Forgot to add, when using the CLI inference through detect.py
I see the following:
Fusing layers...
Model Summary: 392 layers, 46611336 parameters, 0 gradients, 114.1 GFLOPS
While using the PyTorch hub loading (with autoshape
), I get the following:
Model Summary: 499 layers, 46642120 parameters, 46642120 gradients, 114.3 GFLOPS
What exactly is happening with the layer fusion? Might that be the explanation?
@mabergerx detect.py and pytorch hub are different inference pathways. Inference uses the same model (and same forward method), though the pre and post processing differ. This should result in near identical (but not mathematically equal) results between the two, provided you use the same settings (confidence threshold, iou threshold, img-size, etc...)

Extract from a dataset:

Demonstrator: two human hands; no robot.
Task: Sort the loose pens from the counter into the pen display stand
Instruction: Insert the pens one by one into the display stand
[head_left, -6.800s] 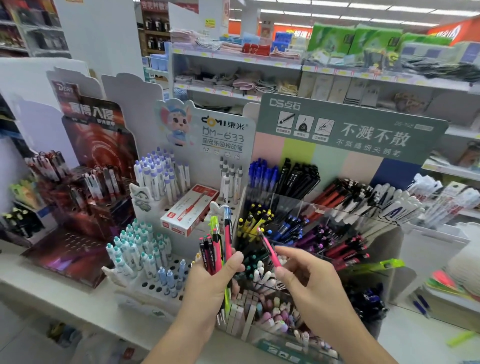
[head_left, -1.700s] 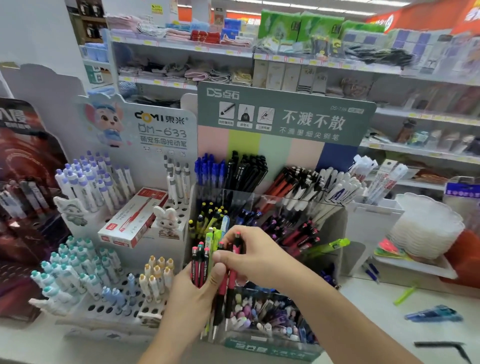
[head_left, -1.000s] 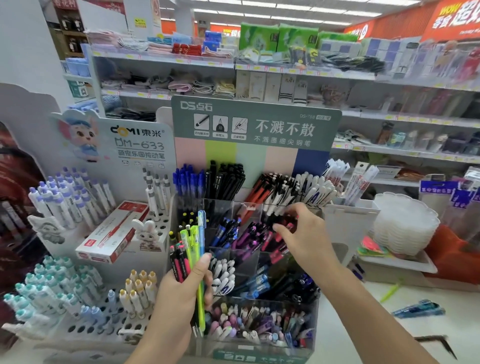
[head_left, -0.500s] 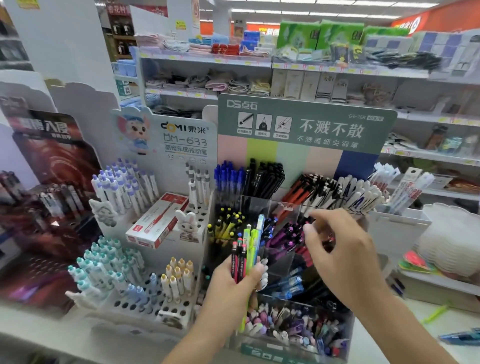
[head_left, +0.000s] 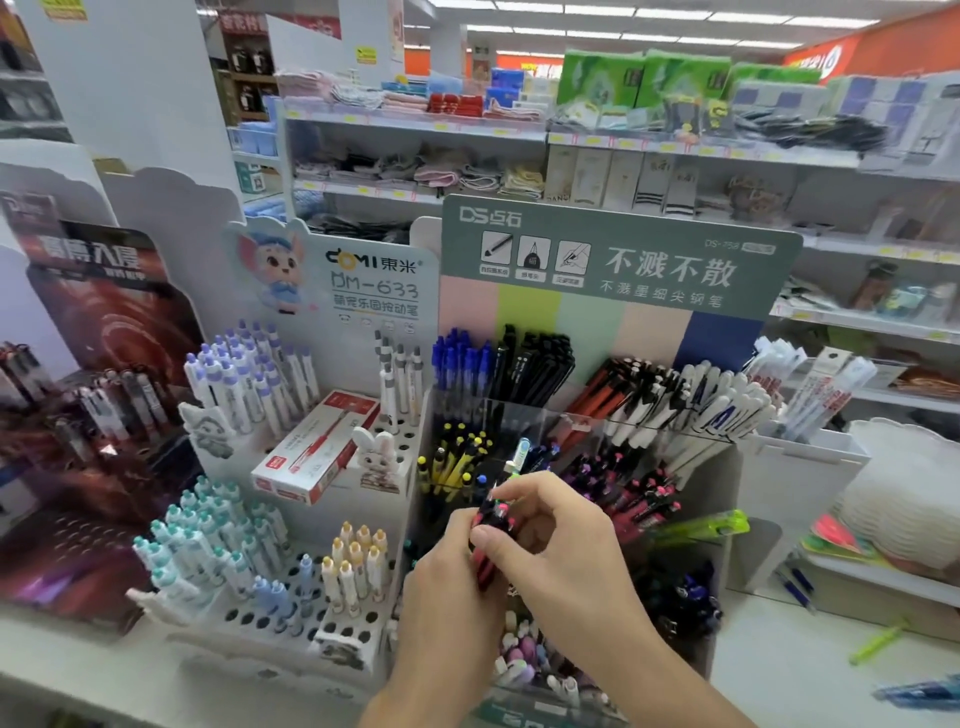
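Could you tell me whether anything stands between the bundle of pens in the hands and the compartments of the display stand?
Nothing visible does. The left hand holds the pen bundle, the right hand pinches its top, and the open-topped display stand lies directly behind them.

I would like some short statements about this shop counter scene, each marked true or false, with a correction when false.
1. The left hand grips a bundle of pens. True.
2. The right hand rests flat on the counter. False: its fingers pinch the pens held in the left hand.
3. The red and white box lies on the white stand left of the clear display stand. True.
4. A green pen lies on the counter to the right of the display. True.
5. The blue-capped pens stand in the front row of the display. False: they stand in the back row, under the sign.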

I don't know of any reason or precedent for different layer counts and FLOPS, this would normally indicate two different models. I will do a full comparison on here to verify.
python detect.py --source data/images --weights yolov5s.pt --conf 0.25
Namespace(agnostic_nms=False, augment=False, classes=None, conf_thres=0.25, device='', exist_ok=False, img_size=640, iou_thres=0.45, name='exp', project='runs/detect', save_conf=False, save_txt=False, source='data/images/', update=False, view_img=False, weights=['yolov5s.pt'])

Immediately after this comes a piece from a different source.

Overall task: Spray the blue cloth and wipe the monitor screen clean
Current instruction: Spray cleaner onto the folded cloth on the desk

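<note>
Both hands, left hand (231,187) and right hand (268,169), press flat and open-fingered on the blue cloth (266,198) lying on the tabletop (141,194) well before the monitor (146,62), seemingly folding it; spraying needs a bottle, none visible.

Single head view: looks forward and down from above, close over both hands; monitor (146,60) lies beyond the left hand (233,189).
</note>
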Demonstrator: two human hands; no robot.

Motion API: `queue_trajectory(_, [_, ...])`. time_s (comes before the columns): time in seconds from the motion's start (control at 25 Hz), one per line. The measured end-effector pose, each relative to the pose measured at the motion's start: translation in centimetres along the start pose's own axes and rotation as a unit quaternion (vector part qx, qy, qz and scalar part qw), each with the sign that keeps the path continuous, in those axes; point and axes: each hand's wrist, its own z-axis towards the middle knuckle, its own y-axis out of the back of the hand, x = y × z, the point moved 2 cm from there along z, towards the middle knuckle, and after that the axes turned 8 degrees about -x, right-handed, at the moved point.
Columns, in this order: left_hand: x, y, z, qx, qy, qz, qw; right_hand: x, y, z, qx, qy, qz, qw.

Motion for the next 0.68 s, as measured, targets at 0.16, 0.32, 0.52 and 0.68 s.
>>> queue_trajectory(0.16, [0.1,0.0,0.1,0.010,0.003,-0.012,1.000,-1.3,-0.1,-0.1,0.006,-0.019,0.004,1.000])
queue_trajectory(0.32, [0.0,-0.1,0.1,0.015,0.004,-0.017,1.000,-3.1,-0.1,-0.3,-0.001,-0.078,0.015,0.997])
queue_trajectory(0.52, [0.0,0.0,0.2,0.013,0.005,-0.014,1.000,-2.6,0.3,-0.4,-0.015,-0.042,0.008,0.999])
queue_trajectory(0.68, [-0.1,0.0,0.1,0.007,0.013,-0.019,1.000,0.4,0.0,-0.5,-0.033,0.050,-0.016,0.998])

YOLOv5 v4.0-96-g83dc1b4 torch 1.7.0+cu101 CUDA:0 (Tesla V100-SXM2-16GB, 16160.5MB)
Fusing layers...
Model Summary: 224 layers, 7266973 parameters, 0 gradients, 17.0 GFLOPS
image 1/2 /content/yolov5/data/images/bus.jpg: 640x480 4 persons, 1 bus, Done. (0.010s)
image 2/2 /content/yolov5/data/images/zidane.jpg: 384x640 2 persons, 1 tie, Done. (0.011s)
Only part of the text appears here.